Del Favero's wife agrees he's the expert. Bonnie Del Favero, who has worked with her husband in the business for the past seven years, still feels like a novice at times. "I help customers as I can, but I'm the plant manager," she says. "The hard core collectors I refer to Louis."

Baldwin said Del Favero has helped her pick out some of her favorite orchids. She has accumulated 70, which she keeps on her screened-in pool patio. Like Del Favero, Baldwin said she developed a passion for orchids after a chance encounter with the flower when she was young.

She received an orchid corsage and was struck by its beauty.

Later she visited a friend's house and noticed an orchid sitting on an end table that wasn't in bloom yet. She was told it would be another two years before it flowered.

She was intrigued with the idea of caring for a plant that took so long to bloom.

Then she went on a trip to Venezuela and fell in love with the orchids there. She wanted to bring them all home with her. Baldwin was hooked.

"I like challenges and enjoy something that's different or exotic," she says. Like all novices, Baldwin thought orchids were temperamental and hard to grow. But she found that to be a misconception. Orchids are hardy. With the right amount of light, they thrive. Orchids die chiefly of drowning. People water them too much.

Baldwin likes her orchids for their bright colors and showy sprays. Her favorites include Oncidium sharry baby and Brassavola nodosa (lady of the night). Sharry baby, which has a rich chocolate scent, perfumes her patio during the day. Lady of the night scents the area at night.

"They're beautiful and exotic-looking, but if they fragrance too, it's like a bonus!" Baldwin says.

"Tip of the iceberg'

Different hobbyists look for different things.

Jim Clarkson, retired from the military, oversees the orchid collection at USF's botanical gardens. When he moved to Florida he became interested in orchids and visited Del Favero. Sixteen years later he has a collection of more than 1,000 orchids, which he houses in his personal greenhouse and patio deck.

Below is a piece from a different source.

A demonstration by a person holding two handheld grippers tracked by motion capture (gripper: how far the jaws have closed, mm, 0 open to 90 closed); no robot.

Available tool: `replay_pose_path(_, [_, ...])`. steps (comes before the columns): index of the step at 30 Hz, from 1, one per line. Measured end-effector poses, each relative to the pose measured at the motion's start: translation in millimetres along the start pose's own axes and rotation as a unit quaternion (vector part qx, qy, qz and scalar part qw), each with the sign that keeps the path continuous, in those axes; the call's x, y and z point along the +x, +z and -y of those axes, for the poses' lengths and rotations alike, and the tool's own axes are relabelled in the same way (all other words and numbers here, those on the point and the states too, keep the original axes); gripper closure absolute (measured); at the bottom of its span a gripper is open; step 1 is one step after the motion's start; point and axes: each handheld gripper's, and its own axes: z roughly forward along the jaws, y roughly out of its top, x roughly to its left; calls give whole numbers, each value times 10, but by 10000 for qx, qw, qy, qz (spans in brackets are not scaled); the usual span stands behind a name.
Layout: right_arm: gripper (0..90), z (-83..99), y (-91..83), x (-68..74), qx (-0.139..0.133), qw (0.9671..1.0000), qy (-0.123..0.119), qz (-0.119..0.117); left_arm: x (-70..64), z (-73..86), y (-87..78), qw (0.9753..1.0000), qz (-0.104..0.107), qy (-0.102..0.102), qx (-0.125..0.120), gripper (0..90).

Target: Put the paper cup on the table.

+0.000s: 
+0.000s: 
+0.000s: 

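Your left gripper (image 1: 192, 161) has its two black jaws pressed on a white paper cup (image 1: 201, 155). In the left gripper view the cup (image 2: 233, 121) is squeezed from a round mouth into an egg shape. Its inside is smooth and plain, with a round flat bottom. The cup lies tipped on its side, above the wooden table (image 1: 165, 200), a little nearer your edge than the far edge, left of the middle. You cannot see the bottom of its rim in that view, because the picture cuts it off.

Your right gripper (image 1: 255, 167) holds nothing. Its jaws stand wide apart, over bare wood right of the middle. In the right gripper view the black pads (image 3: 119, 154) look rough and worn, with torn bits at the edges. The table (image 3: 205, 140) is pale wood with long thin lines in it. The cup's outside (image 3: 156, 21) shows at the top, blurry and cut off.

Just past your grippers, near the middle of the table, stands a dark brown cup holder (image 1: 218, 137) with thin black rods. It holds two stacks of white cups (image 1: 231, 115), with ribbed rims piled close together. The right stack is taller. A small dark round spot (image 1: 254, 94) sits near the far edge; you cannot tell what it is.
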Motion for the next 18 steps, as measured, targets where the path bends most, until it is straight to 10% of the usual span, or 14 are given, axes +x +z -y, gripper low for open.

Clarkson said his passion is spurred by "seeing a new plant bloom for the very first time." And he enjoys the challenge of learning about his subject. "It's such a fascinating hobby. So many orchids, hybrids, and discovery of new species. It doesn't get stale."

Wanting to learn more about orchids in a structured environment, Clarkson turned to show judging. It is a rigorous program that requires a huge time investment.

First, the person must demonstrate a depth of knowledge already acquired through personal experience. Then, if chosen, he is mentored for three years as a student judge. Another three years are required as a probationary judge. Finally the person is qualified to be recognized as a judge.

"The more you learn, the more you realize it's just the tip of the iceberg," said Clarkson, who enjoys this disciplined way of learning.

Del Favero said he doesn't have time to pursue judging, but might someday when he retires. For now, he's content to watch his Labrador, Buddy, roll in the sun while he meanders the aisles of Cattleyas, Vandas and Species, adjusting a stalk here, cupping a bloom to his nose, making his way back to his laboratory.

That's where the magic begins. That is where, year after year, he coaxes tiny seedlings into splendor.